Among the lines below, copy exactly those from the one with "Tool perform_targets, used" through the one with "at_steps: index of", counting both ends.

··· Data ···

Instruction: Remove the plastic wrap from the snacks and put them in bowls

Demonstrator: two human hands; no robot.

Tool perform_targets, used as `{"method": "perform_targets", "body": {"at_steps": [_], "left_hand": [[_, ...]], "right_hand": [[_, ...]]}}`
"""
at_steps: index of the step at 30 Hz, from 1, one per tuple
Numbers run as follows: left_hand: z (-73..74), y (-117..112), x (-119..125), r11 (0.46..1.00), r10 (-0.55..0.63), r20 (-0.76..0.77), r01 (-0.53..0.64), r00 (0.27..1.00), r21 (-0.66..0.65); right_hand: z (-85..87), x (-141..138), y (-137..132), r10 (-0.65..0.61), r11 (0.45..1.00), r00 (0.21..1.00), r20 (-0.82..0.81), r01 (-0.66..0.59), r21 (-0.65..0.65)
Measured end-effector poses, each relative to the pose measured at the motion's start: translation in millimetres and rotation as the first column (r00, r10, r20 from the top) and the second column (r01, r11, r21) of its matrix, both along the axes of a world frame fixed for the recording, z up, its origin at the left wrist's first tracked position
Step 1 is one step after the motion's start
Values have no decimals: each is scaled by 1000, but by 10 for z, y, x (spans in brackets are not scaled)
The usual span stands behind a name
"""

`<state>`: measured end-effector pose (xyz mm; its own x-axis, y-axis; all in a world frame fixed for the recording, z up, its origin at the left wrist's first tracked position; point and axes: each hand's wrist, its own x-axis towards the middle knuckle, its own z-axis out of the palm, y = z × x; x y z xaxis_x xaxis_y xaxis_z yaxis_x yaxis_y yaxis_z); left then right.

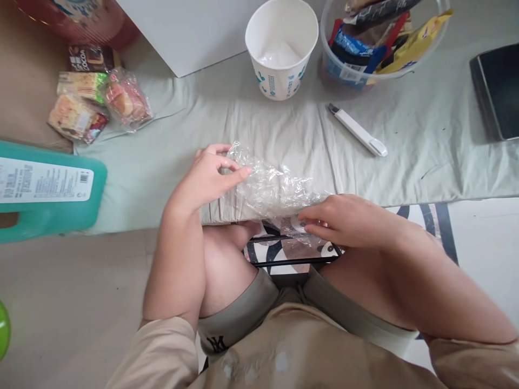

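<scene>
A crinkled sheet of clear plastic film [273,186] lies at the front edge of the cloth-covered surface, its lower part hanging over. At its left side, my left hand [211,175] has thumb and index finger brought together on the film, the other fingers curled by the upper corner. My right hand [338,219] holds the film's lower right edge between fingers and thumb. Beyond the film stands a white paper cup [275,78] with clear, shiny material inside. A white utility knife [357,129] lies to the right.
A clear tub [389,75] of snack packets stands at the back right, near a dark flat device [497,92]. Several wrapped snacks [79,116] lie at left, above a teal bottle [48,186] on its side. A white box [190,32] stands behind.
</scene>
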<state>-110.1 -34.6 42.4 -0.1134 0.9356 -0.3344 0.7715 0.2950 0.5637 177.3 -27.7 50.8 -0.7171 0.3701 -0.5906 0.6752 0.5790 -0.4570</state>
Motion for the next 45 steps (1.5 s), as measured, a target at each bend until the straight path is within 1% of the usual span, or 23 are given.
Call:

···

Output below
Tool perform_targets, used as `{"method": "perform_targets", "body": {"at_steps": [_], "left_hand": [[_, ...]], "right_hand": [[_, ...]]}}`
"""
at_steps: index of the step at 30 Hz, from 1, one per tuple

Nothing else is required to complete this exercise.